• Task description: All lines of the entries with "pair" in them must be listed.

• Material for this task:
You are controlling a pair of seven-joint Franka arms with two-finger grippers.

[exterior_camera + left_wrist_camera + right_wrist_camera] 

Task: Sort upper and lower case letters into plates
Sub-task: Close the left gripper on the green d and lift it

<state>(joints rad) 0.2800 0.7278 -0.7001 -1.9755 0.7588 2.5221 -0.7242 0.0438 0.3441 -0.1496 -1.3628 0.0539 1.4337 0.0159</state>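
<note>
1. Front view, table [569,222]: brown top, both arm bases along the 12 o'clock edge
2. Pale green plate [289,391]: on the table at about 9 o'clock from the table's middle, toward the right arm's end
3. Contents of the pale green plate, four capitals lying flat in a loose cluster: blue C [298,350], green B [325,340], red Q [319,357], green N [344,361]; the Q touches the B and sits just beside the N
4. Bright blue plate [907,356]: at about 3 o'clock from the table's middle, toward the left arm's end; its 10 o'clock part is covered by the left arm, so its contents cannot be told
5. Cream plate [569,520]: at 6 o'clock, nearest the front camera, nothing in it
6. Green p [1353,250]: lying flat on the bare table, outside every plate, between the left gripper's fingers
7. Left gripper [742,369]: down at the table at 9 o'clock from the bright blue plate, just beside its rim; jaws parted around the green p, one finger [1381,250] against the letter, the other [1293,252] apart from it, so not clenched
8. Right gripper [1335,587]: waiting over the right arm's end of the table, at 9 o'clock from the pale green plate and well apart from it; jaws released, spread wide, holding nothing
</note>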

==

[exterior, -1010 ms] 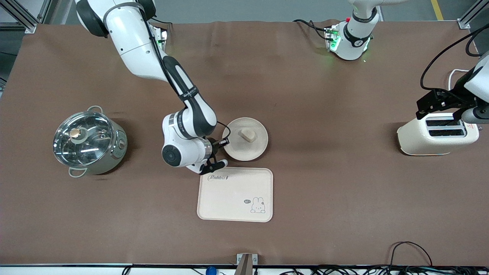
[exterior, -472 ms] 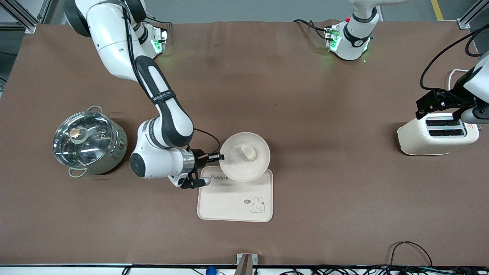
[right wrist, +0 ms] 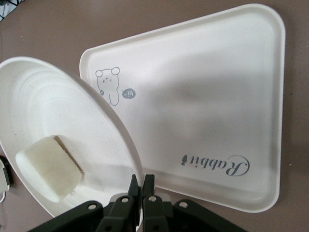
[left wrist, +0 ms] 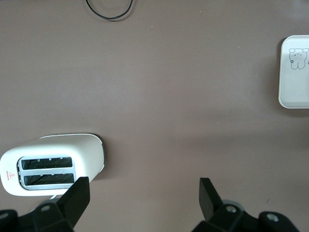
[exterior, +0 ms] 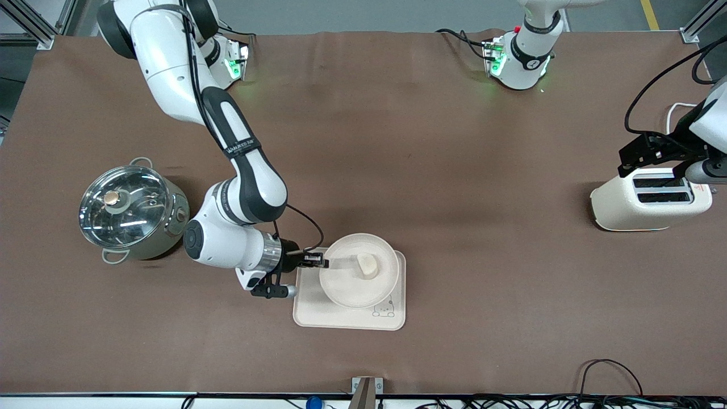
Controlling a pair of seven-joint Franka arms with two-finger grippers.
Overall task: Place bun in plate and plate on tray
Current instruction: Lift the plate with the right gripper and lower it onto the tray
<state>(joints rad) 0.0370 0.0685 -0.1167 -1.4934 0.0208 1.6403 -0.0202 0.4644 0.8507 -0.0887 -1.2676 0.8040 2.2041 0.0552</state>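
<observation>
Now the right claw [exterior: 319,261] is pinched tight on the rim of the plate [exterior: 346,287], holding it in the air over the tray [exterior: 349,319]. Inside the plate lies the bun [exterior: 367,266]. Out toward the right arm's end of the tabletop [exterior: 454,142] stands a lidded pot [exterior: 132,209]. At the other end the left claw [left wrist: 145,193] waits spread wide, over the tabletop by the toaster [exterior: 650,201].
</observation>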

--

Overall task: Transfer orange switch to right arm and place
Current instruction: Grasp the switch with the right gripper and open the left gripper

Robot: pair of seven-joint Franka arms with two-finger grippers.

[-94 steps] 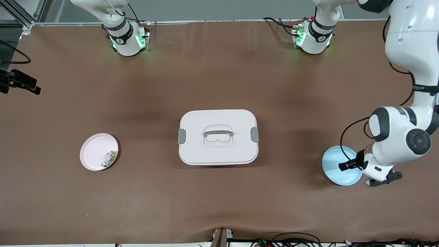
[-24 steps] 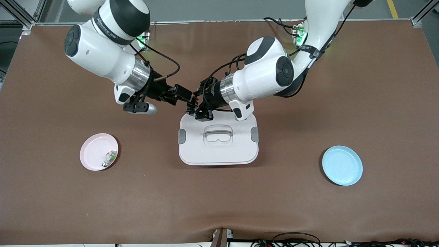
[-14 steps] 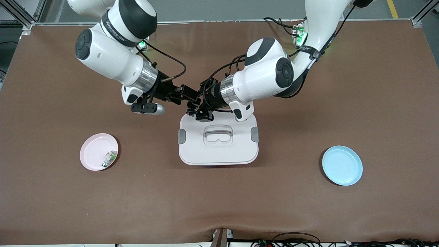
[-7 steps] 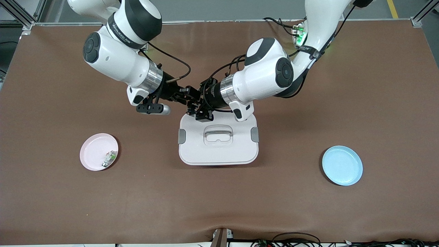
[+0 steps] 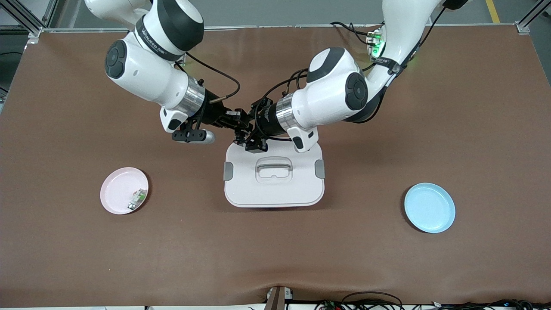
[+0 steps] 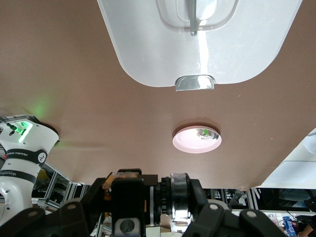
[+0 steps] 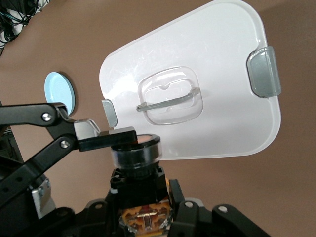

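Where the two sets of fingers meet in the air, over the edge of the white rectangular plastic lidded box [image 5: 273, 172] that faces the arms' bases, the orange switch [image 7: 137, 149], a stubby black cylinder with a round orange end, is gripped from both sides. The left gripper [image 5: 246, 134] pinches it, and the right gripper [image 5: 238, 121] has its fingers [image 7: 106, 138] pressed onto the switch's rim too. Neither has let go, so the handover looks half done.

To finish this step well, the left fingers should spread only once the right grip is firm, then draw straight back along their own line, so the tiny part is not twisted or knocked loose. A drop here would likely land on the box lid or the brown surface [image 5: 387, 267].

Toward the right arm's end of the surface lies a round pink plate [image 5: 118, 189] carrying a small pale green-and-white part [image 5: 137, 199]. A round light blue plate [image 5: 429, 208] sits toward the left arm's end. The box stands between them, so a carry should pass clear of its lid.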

• Task output:
You are controlling a pair of seven-joint Franka arms with two-finger grippers.
Controlling a pair of seven-joint Franka arms with two-finger grippers.
Robot: pair of seven-joint Franka arms with two-finger grippers.

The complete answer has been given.